What is expected.
Would you output the entries below only from the line containing "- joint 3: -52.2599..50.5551" through the line containing "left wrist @", exactly as they stand and with both ends included?

Records drawn from a dataset
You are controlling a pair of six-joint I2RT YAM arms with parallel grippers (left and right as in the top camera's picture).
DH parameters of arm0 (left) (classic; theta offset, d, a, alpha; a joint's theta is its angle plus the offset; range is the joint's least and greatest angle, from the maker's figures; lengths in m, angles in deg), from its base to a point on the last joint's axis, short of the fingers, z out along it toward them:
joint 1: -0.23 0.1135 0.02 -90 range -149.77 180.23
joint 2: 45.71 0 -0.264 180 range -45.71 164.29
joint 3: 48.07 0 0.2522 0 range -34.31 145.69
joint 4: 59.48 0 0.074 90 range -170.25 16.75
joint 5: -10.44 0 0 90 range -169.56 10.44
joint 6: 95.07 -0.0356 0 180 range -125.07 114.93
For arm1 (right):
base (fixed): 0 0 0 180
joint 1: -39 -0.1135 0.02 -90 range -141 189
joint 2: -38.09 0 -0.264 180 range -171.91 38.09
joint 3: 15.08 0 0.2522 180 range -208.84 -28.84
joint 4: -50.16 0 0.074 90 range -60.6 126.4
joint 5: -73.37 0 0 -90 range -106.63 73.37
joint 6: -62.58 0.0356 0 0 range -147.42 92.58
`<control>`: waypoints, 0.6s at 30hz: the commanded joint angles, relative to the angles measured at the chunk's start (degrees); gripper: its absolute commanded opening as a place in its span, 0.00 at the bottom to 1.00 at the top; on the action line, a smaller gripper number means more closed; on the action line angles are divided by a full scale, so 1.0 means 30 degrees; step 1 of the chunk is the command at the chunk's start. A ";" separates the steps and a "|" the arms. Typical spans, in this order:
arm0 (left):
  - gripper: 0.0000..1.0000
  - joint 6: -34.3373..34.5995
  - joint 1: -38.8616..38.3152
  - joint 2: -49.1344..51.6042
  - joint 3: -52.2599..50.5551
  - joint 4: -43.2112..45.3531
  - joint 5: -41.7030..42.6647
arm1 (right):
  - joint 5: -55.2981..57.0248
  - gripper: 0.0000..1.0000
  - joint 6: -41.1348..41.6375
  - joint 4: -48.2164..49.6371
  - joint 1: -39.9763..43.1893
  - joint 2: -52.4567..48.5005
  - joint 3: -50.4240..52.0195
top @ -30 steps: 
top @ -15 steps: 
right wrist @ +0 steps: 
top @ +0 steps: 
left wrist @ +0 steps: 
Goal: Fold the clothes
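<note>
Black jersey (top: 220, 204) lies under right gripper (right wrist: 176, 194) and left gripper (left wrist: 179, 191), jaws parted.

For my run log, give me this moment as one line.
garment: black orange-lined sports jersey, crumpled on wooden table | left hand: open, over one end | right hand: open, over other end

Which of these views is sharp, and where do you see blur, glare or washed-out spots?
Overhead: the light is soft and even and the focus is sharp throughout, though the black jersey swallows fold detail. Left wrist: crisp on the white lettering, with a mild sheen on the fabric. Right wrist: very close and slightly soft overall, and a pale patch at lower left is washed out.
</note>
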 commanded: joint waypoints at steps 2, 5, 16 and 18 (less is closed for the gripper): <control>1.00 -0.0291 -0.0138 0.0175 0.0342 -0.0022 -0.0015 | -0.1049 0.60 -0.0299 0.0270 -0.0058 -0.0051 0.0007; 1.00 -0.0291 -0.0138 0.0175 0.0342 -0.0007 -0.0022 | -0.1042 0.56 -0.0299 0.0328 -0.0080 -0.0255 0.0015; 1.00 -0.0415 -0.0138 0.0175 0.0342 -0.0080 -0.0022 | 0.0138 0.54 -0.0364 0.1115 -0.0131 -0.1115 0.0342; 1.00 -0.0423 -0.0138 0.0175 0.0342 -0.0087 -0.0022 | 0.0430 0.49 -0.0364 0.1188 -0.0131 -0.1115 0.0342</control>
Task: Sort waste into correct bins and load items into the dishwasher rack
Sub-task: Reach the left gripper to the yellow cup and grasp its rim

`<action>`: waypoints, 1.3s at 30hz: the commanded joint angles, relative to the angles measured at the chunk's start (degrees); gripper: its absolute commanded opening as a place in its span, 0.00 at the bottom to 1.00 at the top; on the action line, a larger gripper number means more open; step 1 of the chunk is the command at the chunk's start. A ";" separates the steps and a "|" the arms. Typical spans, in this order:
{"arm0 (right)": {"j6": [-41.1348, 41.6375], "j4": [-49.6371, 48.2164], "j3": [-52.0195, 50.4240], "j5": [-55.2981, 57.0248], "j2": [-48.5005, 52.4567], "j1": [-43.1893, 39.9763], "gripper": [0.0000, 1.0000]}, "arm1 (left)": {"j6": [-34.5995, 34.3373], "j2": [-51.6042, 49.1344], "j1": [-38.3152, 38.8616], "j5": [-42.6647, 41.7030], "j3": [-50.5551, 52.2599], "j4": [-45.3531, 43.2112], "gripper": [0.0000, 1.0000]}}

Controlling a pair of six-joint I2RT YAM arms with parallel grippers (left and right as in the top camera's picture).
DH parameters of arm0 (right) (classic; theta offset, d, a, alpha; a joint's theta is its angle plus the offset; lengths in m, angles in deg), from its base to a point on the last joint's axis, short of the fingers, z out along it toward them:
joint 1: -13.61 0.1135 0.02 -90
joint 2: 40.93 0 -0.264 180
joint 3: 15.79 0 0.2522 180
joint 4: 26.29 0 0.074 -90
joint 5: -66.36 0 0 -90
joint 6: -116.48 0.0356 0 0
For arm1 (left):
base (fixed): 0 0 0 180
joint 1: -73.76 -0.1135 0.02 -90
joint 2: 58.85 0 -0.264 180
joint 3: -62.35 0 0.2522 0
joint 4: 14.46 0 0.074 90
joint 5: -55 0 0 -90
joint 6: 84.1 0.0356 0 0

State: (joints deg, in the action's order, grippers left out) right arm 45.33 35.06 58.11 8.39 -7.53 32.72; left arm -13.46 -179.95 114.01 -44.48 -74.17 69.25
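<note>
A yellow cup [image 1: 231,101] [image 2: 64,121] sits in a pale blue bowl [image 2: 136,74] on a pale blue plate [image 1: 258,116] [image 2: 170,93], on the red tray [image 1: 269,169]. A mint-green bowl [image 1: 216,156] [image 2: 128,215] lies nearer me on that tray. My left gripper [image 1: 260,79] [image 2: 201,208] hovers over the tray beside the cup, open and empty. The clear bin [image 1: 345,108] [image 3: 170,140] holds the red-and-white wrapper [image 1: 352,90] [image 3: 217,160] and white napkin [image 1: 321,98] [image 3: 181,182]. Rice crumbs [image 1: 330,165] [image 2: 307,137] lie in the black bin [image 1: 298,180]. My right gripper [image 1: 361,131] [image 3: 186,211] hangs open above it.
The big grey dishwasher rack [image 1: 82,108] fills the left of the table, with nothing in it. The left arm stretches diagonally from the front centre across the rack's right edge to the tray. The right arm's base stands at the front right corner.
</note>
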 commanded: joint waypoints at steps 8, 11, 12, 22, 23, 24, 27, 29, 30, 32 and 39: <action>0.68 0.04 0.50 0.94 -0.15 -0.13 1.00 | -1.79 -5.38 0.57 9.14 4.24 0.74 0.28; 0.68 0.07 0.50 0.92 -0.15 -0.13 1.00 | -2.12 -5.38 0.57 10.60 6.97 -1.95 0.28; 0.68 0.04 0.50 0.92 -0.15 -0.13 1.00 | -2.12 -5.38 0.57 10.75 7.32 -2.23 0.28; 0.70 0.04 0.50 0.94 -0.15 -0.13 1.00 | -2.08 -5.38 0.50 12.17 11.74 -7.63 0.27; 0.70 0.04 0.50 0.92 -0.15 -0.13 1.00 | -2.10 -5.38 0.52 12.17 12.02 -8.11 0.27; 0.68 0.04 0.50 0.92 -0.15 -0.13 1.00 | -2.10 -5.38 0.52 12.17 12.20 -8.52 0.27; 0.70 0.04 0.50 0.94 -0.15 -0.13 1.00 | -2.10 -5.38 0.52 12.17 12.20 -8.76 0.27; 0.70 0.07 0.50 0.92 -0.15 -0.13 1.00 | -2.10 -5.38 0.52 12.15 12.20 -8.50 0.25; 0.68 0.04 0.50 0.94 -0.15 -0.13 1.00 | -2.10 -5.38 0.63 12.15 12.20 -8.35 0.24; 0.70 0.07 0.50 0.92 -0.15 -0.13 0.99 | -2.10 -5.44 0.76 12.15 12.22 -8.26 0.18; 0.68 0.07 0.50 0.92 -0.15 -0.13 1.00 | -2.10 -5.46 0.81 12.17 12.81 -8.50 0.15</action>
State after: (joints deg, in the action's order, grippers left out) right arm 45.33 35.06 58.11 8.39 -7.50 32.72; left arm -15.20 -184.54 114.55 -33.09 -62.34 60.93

Result for this task.
  - joint 3: -52.2599..50.5551
  - joint 4: -43.2112..45.3531
  - joint 5: -41.7030..42.6647
arm1 (right):
  - joint 5: -55.2981..57.0248
  - gripper: 0.0000..1.0000
  - joint 6: -41.1348..41.6375
  - joint 4: -48.2164..49.6371
  - joint 1: -39.9763..43.1893
  - joint 2: -52.4567..48.5005
  - joint 3: -50.4240..52.0195
top @ -30 steps: 
top @ -15 steps: 
right wrist @ +0 steps: 
top @ +0 steps: 
left wrist @ +0 steps: 

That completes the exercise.